TASK ITEM
The answer must consist of every record below, reproduced exactly.

[Items from a dataset]
::::

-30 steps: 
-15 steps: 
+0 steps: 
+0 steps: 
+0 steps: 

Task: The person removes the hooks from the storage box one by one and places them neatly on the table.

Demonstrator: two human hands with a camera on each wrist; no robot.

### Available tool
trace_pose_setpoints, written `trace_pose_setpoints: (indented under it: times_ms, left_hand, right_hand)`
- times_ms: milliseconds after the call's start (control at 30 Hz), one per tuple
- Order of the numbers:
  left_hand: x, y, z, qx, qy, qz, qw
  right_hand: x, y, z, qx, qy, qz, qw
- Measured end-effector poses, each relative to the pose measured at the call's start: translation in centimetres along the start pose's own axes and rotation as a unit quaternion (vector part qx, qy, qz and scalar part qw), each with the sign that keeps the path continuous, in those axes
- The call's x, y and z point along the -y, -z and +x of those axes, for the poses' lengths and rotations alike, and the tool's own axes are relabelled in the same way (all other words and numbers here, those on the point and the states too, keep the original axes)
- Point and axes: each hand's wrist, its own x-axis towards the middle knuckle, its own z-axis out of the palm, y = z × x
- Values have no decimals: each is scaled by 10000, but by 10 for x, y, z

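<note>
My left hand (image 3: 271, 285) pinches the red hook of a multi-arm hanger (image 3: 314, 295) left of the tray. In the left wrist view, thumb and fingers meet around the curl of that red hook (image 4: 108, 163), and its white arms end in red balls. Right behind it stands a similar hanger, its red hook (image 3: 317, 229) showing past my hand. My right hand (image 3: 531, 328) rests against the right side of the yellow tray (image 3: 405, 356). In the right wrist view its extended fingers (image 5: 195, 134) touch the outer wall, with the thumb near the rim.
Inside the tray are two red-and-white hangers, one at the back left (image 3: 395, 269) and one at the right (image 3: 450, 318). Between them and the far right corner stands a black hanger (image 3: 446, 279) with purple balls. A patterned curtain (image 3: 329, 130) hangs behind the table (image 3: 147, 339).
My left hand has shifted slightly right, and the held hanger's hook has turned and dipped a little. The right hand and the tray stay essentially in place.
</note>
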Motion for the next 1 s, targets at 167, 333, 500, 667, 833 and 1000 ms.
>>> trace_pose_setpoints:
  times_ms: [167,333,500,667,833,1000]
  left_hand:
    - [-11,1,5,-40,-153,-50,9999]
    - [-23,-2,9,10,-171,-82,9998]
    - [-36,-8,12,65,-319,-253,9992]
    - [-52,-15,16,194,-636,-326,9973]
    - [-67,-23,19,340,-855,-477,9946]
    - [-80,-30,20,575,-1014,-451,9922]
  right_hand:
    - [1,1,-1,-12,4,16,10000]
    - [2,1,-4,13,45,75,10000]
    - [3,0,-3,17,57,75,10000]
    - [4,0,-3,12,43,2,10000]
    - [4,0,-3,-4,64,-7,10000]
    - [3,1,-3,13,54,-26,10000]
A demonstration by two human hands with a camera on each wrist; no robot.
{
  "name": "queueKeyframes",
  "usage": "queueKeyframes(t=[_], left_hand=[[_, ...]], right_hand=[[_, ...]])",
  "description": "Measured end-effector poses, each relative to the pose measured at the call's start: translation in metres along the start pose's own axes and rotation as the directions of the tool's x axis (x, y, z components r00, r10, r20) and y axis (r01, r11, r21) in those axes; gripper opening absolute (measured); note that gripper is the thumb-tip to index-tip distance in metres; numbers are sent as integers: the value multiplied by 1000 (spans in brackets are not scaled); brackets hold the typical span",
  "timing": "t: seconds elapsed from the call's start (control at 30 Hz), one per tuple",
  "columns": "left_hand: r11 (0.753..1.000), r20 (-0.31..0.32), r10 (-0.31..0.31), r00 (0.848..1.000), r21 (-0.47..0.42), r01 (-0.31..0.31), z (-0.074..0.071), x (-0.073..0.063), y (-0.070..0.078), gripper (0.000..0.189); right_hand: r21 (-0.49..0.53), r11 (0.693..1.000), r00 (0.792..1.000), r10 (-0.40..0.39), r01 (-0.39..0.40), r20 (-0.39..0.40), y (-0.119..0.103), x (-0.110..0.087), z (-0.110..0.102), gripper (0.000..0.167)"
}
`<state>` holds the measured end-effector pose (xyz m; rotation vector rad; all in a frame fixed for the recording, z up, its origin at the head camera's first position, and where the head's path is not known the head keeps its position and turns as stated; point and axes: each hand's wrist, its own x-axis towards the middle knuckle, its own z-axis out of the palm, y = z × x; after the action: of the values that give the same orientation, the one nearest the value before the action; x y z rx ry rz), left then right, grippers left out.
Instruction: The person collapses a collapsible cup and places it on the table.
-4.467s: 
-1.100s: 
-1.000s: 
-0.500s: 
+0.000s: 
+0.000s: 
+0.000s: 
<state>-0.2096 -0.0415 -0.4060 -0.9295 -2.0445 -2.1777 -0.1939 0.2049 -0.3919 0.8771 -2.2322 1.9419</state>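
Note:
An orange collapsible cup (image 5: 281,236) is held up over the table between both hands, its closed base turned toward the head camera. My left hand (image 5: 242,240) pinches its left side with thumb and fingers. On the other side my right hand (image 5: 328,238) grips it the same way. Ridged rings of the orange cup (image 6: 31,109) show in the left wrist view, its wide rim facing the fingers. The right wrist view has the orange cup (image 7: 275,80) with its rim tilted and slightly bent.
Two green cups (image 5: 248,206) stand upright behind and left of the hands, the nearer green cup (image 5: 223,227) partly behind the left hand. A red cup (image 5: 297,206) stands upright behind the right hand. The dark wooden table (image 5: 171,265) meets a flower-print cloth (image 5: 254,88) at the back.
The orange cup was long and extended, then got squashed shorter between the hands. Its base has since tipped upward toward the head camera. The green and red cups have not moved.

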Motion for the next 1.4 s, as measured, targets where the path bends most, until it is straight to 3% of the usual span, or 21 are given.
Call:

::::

COMPLETED TASK
-30 steps: 
-15 steps: 
+0 steps: 
+0 steps: 
+0 steps: 

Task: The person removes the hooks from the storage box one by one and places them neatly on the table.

Demonstrator: two human hands with a camera on each wrist; no robot.

### Available tool
trace_pose_setpoints, written `trace_pose_setpoints: (indented under it: times_ms, left_hand, right_hand)`
- times_ms: milliseconds after the call's start (control at 30 Hz), one per tuple
- Order of the numbers:
  left_hand: x, y, z, qx, qy, qz, qw
  right_hand: x, y, z, qx, qy, qz, qw
- Measured end-effector poses, each relative to the pose measured at the call's start: translation in centimetres along the start pose's own axes and rotation as a unit quaternion (vector part qx, qy, qz and scalar part qw), each with the sign that keeps the path continuous, in those axes
- The call's x, y and z point along the -y, -z and +x of those axes, for the poses' lengths and rotations alike, and the tool's own axes are relabelled in the same way (all other words and numbers here, those on the point and the states too, keep the original axes)
- Point and axes: each hand's wrist, its own x-axis towards the middle knuckle, its own z-axis out of the palm, y = z × x
- Values have no decimals: each is scaled by 10000, but by 10 for x, y, z

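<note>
My left hand (image 3: 271, 285) pinches the red hook of a multi-arm hanger (image 3: 314, 295) left of the tray. In the left wrist view, thumb and fingers meet around the curl of that red hook (image 4: 108, 163), and its white arms end in red balls. Right behind it stands a similar hanger, its red hook (image 3: 317, 229) showing past my hand. My right hand (image 3: 531, 328) rests against the right side of the yellow tray (image 3: 405, 356). In the right wrist view its extended fingers (image 5: 195, 134) touch the outer wall, with the thumb near the rim.
Inside the tray are two red-and-white hangers, one at the back left (image 3: 395, 269) and one at the right (image 3: 450, 318). Between them and the far right corner stands a black hanger (image 3: 446, 279) with purple balls. A patterned curtain (image 3: 329, 130) hangs behind the table (image 3: 147, 339).
My left hand has shifted slightly right, and the held hanger's hook has turned and dipped a little. The right hand and the tray stay essentially in place.
</note>
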Motion for the next 1 s, targets at 167, 333, 500, 667, 833 and 1000 ms.
>>> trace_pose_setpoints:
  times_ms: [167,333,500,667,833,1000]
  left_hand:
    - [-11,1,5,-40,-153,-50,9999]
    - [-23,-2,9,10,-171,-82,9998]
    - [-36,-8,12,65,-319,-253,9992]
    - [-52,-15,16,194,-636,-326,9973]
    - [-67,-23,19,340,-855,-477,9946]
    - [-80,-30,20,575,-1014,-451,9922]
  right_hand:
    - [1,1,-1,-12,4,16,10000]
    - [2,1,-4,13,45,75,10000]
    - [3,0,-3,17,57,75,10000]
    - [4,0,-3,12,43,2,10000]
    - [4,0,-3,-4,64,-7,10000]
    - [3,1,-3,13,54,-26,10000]
A demonstration by two human hands with a camera on each wrist; no robot.
{
  "name": "queueKeyframes",
  "usage": "queueKeyframes(t=[_], left_hand=[[_, ...]], right_hand=[[_, ...]])",
  "description": "Measured end-effector poses, each relative to the pose measured at the call's start: translation in metres along the start pose's own axes and rotation as the directions of the tool's x axis (x, y, z components r00, r10, r20) and y axis (r01, r11, r21) in those axes; gripper opening absolute (measured); note that gripper is the thumb-tip to index-tip distance in metres; numbers are sent as integers: the value multiplied by 1000 (spans in brackets are not scaled); brackets hold the typical span",
  "timing": "t: seconds elapsed from the call's start (control at 30 Hz), one per tuple",
  "columns": "left_hand: r11 (0.753..1.000), r20 (-0.31..0.32), r10 (-0.31..0.31), r00 (0.848..1.000), r21 (-0.47..0.42), r01 (-0.31..0.31), z (-0.074..0.071), x (-0.073..0.063), y (-0.070..0.078), gripper (0.000..0.189); right_hand: r21 (-0.49..0.53), r11 (0.693..1.000), r00 (0.792..1.000), r10 (-0.40..0.39), r01 (-0.39..0.40), r20 (-0.39..0.40), y (-0.119..0.103), x (-0.110..0.087), z (-0.110..0.102), gripper (0.000..0.167)"
}
`<state>` holds the measured end-effector pose (xyz m; rotation vector rad; all in a frame fixed for the recording, z up, its origin at the head camera's first position, and where the head's path is not known the head keeps its position and turns as stated; point and axes: each hand's wrist, its own x-axis towards the middle knuckle, its own z-axis out of the palm, y = z × x; after the action: of the values that give the same orientation, the one nearest the value before the action; x y z rx ry rz), left then right, grippers left out.
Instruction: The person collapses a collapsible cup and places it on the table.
-4.467s: 
-1.100s: 
-1.000s: 
-0.500s: 
+0.000s: 
+0.000s: 
+0.000s: 
<state>-0.2096 -0.0415 -0.4060 -0.9295 -2.0445 -2.1777 -0.1939 0.2049 -0.3919 0.8771 -2.2322 1.9419</state>
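Note:
An orange collapsible cup (image 5: 281,236) is held up over the table between both hands, its closed base turned toward the head camera. My left hand (image 5: 242,240) pinches its left side with thumb and fingers. On the other side my right hand (image 5: 328,238) grips it the same way. Ridged rings of the orange cup (image 6: 31,109) show in the left wrist view, its wide rim facing the fingers. The right wrist view has the orange cup (image 7: 275,80) with its rim tilted and slightly bent.
Two green cups (image 5: 248,206) stand upright behind and left of the hands, the nearer green cup (image 5: 223,227) partly behind the left hand. A red cup (image 5: 297,206) stands upright behind the right hand. The dark wooden table (image 5: 171,265) meets a flower-print cloth (image 5: 254,88) at the back.
The orange cup was long and extended, then got squashed shorter between the hands. Its base has since tipped upward toward the head camera. The green and red cups have not moved.
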
Motion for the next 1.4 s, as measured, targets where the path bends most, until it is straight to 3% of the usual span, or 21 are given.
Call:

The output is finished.